With the server coming up on its own, it’s worth hardening the setup with:

  • txAdmin as a wrapper: configure ExecStart to launch txAdmin instead of FXServer directly. You get a web panel for scheduled restarts, resource management and extra protection against specific FXServer crashes.
  • Automated server-data backup: set up cron or another systemd timer to export the resources/ folder and the MySQL database to external storage daily.
  • Uptime monitoring: integrate with Uptime Kuma or an external healthcheck pointing at http://your-ip:30120/info.json — you get an alert when the server drops before players even complain.
  • Per-systemd resource limits: add MemoryMax=4G and CPUQuota=200% to the unit to keep a memory leak from taking down the whole VPS.

If you’re moving the server into production, a Hostini VPS comes with low latency for nearby players and DDoS protection — combined with the auto-restart from this tutorial, your uptime lives in the infrastructure instead of in your availability to type bash run.sh.

Frequently asked questions

Why use systemd instead of tmux with cron @reboot?

systemd gives you automatic restart on crash, centralized logs through journalctl, boot-time dependencies (waiting for MySQL/Postgres to come up first), resource limits and watchdog. tmux + cron @reboot only starts the process once — if it crashes in the middle of the night, nobody restarts it.
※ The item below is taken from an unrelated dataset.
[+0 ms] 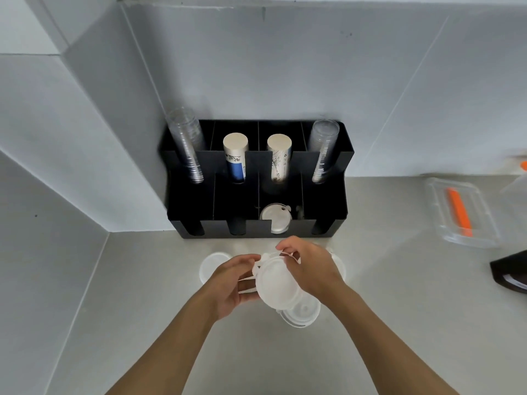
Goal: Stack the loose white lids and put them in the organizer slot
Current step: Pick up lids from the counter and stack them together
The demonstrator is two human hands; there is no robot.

For real production it's systemd; tmux is for development.

Does the FiveM server need to run as root?

No, and it shouldn't. Create a dedicated user (`adduser fivem`), put the server files in its home and configure the service unit with `User=fivem`. It runs on high ports (30120 UDP/TCP by default), so it doesn't need root. If an exploit compromises the process, the attacker is stuck inside the fivem user instead of the whole system.

How do I make the server wait for MySQL to come up before starting?
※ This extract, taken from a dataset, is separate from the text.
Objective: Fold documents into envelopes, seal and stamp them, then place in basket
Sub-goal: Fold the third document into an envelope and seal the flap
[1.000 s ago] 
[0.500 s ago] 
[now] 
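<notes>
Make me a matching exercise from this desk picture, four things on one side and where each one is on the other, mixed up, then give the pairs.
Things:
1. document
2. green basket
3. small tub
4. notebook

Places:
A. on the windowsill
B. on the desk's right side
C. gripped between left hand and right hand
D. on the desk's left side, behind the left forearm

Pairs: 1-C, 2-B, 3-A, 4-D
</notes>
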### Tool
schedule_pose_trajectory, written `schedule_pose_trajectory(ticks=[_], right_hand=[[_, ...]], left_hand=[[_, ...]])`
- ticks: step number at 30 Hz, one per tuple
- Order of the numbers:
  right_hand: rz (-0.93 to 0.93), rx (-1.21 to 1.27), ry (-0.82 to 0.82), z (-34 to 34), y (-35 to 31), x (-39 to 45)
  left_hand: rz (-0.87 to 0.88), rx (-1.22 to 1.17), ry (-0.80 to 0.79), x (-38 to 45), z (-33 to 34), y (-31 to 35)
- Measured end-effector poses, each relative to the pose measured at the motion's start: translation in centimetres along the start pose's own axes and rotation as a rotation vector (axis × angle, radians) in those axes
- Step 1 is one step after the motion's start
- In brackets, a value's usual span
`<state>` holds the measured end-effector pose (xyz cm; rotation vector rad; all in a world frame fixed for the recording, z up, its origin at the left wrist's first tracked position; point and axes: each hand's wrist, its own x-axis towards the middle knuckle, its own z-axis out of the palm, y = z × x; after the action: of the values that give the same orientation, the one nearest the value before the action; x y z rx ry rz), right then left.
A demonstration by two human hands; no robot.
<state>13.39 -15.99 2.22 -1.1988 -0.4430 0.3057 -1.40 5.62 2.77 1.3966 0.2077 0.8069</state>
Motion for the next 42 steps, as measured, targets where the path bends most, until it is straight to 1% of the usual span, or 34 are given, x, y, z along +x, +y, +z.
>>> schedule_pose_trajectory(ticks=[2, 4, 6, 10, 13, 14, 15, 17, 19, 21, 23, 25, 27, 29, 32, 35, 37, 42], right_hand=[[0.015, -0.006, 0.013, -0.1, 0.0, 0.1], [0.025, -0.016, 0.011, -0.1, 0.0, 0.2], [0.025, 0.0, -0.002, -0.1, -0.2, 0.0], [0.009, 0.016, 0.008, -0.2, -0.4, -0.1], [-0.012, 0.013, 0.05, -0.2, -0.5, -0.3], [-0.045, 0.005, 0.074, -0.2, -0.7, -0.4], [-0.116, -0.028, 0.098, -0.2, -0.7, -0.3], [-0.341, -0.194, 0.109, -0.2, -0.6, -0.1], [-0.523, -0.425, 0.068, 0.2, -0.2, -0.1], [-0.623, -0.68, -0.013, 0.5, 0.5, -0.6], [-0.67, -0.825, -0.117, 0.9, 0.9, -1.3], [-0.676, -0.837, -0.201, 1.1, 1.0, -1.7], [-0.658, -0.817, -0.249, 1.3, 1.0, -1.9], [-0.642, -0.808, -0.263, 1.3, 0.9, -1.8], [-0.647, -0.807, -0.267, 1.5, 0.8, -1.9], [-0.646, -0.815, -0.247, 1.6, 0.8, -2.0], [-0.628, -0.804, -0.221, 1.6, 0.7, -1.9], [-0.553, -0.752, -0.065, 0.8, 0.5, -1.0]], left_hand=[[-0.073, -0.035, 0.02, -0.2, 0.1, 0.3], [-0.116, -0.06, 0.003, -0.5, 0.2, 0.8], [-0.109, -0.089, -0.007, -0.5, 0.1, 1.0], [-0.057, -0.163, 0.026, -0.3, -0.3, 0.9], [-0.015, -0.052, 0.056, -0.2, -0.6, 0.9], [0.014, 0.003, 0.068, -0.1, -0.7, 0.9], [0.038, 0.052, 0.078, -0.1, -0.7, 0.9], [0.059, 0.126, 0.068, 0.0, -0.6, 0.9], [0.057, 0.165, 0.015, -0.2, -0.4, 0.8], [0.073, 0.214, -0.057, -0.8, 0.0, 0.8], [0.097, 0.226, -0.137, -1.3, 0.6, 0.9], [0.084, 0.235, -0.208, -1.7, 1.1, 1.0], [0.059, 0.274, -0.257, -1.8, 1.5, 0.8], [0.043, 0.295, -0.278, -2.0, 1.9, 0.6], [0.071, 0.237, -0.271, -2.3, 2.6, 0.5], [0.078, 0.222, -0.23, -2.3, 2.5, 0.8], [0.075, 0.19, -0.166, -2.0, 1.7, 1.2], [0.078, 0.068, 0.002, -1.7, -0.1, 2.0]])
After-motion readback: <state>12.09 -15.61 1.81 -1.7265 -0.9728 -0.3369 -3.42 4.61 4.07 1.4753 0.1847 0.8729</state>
Add `After=mysql.service` and `Requires=mysql.service` to the `[Unit]` section of the .service file. For MariaDB use `mariadb.service`. This makes systemd only start FiveM after the database is available — it avoids the server coming up broken, failing the connection and falling into a restart loop.

Can I use txAdmin and systemd at the same time?

Yes, and that's actually the recommended pattern. The systemd service starts txAdmin, and txAdmin manages the FXServer process internally with its own auto-restart on crash. You get two layers: systemd makes sure txAdmin never dies, and txAdmin makes sure FXServer restarts on resource crashes or hangs.

How do I see if the server restarted by itself overnight?

Use `journalctl -u fivem.service --since '1 hour ago'` or `systemctl status fivem` — the restart count and the timestamp of the last start are visible. For longer history, `journalctl -u fivem.service --since yesterday | grep 'Started\|Stopped'` shows every boot cycle from the previous day.

What do I do if the server falls into a restart loop and pegs the CPU?

Add `StartLimitBurst=5` and `StartLimitIntervalSec=300` to the `[Unit]` section. This makes systemd stop trying to restart after 5 failures in 5 minutes, avoiding 100% CPU consumption in a loop. Investigate the cause through `journalctl -u fivem.service -n 200` before removing the limit.